One way sports competitors lose weight is through fat burning and this is a very popular and often-used term among athletes. The term ‘fat burning’ refers to the ability to oxidise (or burn) fat, and thus to use fat – instead of carbohydrate – as a fuel. Fat burning is often associated with weight loss, decreases in body fat and increases in lean body mass, all of which can be advantageous for an athlete but often a necessity for a boxer in order to meet their weigh in.

 

It is known that well-trained athletes have an increased capacity to oxidise fatty acids. This enables them to use fat as a fuel when their carbohydrate stores become limited. In contrast, patients with obesity, insulin resistance and type II diabetes may have an impaired capacity to oxidise fat. As a result, fatty acids may be stored in their muscles and in other tissues. This accumulation of lipid and its metabolites in the muscle may interfere with the insulin-signaling cascade and cause insulin resistance.

 

There is evidence that shows that trained individuals store more intramuscular fat and use this more as a source of energy during exercise. Fat oxidation is regulated at various steps of this process. Lipolysis is affected by many factors but is mostly regulated by hormones (stimulated by catecholamines and inhibited by insulin). The transport of fatty acids is also dependent on blood supply to the adipose and muscle tissues, as well as the uptake of fatty acids into the muscle and into the mitochondria. By inhibiting mobilisation of fatty acids or the transport of these fatty acids, we can reduce fat metabolism.

 

Factors affecting fat oxidation:

Exercise intensity –

One of the most important factors that determine the rate of fat oxidation during exercise is the intensity. In absolute terms, carbohydrate oxidation increases proportionally with exercise intensity, whereas the rate of fat oxidation initially increases, but decreases again at higher exercise intensities.
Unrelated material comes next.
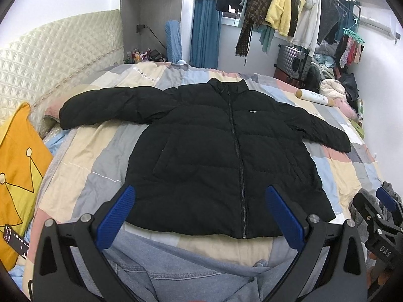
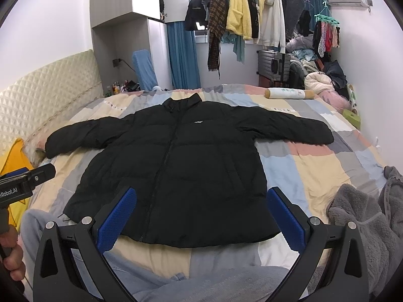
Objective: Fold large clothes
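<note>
A black puffer jacket (image 1: pixel 214 151) lies flat and face up on the bed, zipped, collar at the far side, both sleeves spread out to the sides. It also shows in the right wrist view (image 2: pixel 181 166). My left gripper (image 1: pixel 201 214) is open and empty, held just above the jacket's near hem. My right gripper (image 2: pixel 201 216) is open and empty, also just above the near hem, further right. The right gripper also shows at the right edge of the left wrist view (image 1: pixel 385 206).
The bed has a patchwork quilt (image 1: pixel 100 156) and a padded headboard (image 1: pixel 50 58) on the left. An orange pillow (image 1: pixel 17 166) lies at left. A grey fleece garment (image 2: pixel 365 221) lies at right. A white bolster (image 2: pixel 289 93) and hanging clothes (image 2: pixel 252 12) are beyond.
</note>
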Demonstrator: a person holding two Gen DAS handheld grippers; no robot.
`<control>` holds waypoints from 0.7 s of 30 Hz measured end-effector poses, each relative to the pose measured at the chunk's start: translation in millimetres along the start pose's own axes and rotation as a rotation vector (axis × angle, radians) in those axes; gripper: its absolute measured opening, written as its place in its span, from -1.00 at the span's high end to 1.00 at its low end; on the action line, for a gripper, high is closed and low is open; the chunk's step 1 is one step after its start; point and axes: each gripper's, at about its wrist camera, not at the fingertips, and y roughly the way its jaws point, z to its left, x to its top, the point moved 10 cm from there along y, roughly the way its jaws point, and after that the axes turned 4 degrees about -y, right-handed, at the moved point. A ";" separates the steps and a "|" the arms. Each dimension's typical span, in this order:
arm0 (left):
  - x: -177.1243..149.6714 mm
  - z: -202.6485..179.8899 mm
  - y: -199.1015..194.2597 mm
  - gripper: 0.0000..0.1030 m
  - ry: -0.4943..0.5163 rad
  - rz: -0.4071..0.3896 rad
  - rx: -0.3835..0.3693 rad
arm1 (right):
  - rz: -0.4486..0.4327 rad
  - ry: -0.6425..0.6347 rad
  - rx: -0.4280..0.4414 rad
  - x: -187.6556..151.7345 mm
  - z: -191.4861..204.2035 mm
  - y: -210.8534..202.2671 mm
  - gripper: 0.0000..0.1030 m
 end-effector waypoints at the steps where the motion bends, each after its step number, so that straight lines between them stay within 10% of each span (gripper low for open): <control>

So, although it is often claimed that you have to exercise at low intensities to oxidise fat, this is not necessarily true.

Diet-

A diet high in carbohydrate will suppress fat oxidation, and a diet low in carbohydrate will result in high fat oxidation rates. Ingesting carbohydrate in the hours before exercise will raise insulin and subsequently suppress fat oxidation by up to 35% or thereabouts. This effect of insulin on fat oxidation may last as long as six to eight hours after a meal, and this means that the highest fat oxidation rates can be achieved after an overnight fast.

Duration of exercise-

It has long been established that oxidation becomes increasingly important as exercise progresses. During ultra-endurance exercise, fat oxidation can reach peaks of 1 gram per minute, although (as noted in Dietary effects) fat oxidation may be reduced if carbohydrate is ingested before or during exercise. In terms of weight loss, the duration of exercise may be one of the key factors as it is also the most effective way to increase energy expenditure.

Nutrition-

There are many nutrition supplements on the market that claim to increase fat oxidation. These supplements include caffeine, carnitine, hydroxycitric acid (HCA), chromium, conjugated linoleic acid (CLA), guarana, citrus aurantium, Asian ginseng, cayenne pepper, coleus forskholii, glucomannan, green tea, psyllium and pyruvate. With few exceptions, there is little evidence that these supplements, which are marketed as fat burners, actually increase fat oxidation during exercise.

 

One of the few exceptions however may be green tea extracts. We recently found that green tea extracts increased fat oxidation during exercise by about 20%. The mechanisms of this are not well understood but it is likely that the active ingredient in green tea, called epigallocatechin gallate (EGCG – a powerful polyphenol with antioxidant properties) inhibits the enzyme catechol O-methyltransferase (COMT), which is responsible for the breakdown of noradrenaline. This in turn may result in higher concentrations of noradrenaline and stimulation of lipolysis, making more fatty acids available for oxidation.

 

Frankie Gavin will have a career changing decision to make following his Olympic disappointment. He will have to choose between the lucrative option of turning professional or remaining amateur and waiting until the 2012 London Olympics to realise his Olympic dream. Whichever path he chooses Frankie Gavin is going to need a training method that keeps his weight down.

 

At present, the only proven way for him to increase fat oxidation during exercise is to perform regular physical activity. Learn how to apply new exercises to your programme and increase your fat oxidation by subscribing to Peak Performance.

 

Related links:

Metabolic rate - how your body works out while you put your feet up

Calcium & Metabolism - could the bone-building mineral be the new Holy Grail of sports nutrition?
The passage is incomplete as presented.